• **The task**: Where does the string "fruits" appear in the records? Copy each line that holds it.

══ Excerpted records ══

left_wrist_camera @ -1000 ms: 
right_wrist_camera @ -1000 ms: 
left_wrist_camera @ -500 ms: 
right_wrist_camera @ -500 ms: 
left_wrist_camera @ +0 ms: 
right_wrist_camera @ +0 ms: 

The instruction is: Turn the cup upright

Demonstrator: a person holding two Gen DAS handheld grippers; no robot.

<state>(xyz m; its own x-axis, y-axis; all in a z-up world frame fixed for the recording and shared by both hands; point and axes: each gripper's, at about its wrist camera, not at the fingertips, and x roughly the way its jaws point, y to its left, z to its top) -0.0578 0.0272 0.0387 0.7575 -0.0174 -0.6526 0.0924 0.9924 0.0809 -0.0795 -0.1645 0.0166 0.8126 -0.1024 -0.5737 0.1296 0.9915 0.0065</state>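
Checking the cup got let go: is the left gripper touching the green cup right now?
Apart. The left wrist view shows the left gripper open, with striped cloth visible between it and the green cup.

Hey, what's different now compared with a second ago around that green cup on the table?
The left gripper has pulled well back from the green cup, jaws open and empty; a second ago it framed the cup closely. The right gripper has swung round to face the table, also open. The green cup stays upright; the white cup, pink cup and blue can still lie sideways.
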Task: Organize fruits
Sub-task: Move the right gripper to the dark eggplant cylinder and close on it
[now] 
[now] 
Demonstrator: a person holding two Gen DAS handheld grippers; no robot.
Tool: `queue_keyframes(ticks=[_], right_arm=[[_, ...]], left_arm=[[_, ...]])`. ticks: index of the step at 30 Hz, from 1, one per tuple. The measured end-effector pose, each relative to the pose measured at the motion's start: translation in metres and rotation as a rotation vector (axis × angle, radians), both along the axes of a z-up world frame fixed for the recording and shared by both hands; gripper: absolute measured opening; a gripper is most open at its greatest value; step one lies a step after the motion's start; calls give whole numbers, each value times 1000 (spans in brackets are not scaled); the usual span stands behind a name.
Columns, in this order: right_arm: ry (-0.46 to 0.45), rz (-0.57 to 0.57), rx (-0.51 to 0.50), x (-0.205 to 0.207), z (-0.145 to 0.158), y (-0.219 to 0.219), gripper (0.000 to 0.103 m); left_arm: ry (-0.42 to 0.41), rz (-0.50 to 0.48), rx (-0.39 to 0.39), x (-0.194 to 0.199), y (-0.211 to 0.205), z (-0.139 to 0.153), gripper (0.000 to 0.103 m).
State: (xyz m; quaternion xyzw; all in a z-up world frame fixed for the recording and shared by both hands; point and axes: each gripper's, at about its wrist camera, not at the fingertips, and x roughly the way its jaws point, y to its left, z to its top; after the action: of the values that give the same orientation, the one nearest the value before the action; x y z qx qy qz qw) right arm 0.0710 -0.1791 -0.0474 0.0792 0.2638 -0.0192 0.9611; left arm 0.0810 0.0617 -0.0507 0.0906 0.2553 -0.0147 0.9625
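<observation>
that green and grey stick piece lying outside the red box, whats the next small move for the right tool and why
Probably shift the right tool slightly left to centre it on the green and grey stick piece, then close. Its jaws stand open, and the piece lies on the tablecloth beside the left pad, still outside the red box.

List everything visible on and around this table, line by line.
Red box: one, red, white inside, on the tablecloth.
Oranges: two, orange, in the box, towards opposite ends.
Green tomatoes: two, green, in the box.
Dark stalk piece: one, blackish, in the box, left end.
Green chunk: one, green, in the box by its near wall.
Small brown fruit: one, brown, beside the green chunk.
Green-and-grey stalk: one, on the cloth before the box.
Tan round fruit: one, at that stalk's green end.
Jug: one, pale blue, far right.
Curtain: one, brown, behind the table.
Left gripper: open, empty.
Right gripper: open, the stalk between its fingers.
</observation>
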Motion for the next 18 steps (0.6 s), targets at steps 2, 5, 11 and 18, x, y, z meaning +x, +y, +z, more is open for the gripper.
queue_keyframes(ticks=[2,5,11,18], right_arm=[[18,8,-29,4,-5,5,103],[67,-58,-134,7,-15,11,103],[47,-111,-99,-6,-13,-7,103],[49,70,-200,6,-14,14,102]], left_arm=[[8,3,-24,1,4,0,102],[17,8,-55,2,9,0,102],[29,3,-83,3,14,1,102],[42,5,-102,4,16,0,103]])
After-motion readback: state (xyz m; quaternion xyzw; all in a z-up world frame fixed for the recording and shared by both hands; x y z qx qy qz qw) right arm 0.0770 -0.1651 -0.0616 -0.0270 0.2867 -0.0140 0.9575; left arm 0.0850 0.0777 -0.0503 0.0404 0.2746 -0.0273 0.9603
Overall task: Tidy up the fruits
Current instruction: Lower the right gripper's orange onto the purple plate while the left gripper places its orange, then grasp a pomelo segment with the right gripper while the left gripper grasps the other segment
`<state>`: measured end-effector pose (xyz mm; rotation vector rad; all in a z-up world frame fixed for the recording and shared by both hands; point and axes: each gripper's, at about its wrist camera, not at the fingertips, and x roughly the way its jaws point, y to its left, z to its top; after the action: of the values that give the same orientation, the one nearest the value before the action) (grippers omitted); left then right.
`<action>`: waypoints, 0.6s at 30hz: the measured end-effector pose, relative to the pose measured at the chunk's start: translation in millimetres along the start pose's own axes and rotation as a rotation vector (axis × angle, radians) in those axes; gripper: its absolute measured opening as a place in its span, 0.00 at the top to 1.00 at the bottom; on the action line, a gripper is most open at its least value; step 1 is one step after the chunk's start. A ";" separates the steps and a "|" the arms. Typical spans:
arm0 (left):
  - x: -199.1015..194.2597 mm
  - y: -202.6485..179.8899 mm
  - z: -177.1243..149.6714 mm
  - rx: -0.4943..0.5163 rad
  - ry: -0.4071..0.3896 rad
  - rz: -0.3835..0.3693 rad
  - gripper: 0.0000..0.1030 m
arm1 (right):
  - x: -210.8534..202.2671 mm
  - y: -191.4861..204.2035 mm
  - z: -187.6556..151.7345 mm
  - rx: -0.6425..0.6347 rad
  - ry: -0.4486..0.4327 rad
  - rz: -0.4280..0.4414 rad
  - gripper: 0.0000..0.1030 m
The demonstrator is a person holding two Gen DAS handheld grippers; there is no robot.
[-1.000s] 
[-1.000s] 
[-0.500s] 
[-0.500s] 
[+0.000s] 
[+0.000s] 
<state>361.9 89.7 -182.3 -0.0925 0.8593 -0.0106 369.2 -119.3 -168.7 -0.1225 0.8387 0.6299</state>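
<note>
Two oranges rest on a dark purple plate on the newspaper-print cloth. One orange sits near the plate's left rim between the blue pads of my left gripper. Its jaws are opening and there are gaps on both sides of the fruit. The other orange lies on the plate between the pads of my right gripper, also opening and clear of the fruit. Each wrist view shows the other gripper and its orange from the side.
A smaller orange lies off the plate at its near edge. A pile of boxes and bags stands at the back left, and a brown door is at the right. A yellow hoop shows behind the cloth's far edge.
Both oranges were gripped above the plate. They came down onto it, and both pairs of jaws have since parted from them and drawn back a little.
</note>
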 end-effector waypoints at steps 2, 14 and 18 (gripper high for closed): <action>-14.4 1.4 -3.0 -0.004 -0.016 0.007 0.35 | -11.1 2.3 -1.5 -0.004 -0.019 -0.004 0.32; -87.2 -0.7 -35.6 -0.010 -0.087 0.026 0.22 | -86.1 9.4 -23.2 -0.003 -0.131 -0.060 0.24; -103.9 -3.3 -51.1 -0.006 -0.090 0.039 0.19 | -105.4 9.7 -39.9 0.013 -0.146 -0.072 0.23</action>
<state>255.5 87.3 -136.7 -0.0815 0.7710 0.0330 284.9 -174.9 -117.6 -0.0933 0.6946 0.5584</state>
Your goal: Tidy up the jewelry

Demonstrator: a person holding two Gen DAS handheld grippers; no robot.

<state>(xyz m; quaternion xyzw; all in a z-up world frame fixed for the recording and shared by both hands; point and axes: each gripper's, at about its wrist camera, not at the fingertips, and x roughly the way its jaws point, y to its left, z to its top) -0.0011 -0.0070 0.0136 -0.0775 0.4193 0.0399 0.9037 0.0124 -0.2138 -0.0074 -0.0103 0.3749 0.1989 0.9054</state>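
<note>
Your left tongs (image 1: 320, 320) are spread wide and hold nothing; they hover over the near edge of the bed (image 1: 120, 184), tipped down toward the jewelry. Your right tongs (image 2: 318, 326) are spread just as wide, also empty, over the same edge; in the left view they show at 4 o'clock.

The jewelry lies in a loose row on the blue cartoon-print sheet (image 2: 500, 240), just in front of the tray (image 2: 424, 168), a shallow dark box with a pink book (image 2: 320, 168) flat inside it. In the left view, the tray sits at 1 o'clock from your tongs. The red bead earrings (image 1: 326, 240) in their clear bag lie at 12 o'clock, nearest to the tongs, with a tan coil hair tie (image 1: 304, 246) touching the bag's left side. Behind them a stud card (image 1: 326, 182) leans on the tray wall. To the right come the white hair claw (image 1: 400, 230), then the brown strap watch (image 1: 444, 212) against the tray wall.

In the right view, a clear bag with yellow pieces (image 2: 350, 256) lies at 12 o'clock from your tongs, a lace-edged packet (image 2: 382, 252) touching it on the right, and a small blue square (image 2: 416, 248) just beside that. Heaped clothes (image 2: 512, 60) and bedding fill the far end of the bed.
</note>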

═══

• **Written solution**:
Task: Organize fruits
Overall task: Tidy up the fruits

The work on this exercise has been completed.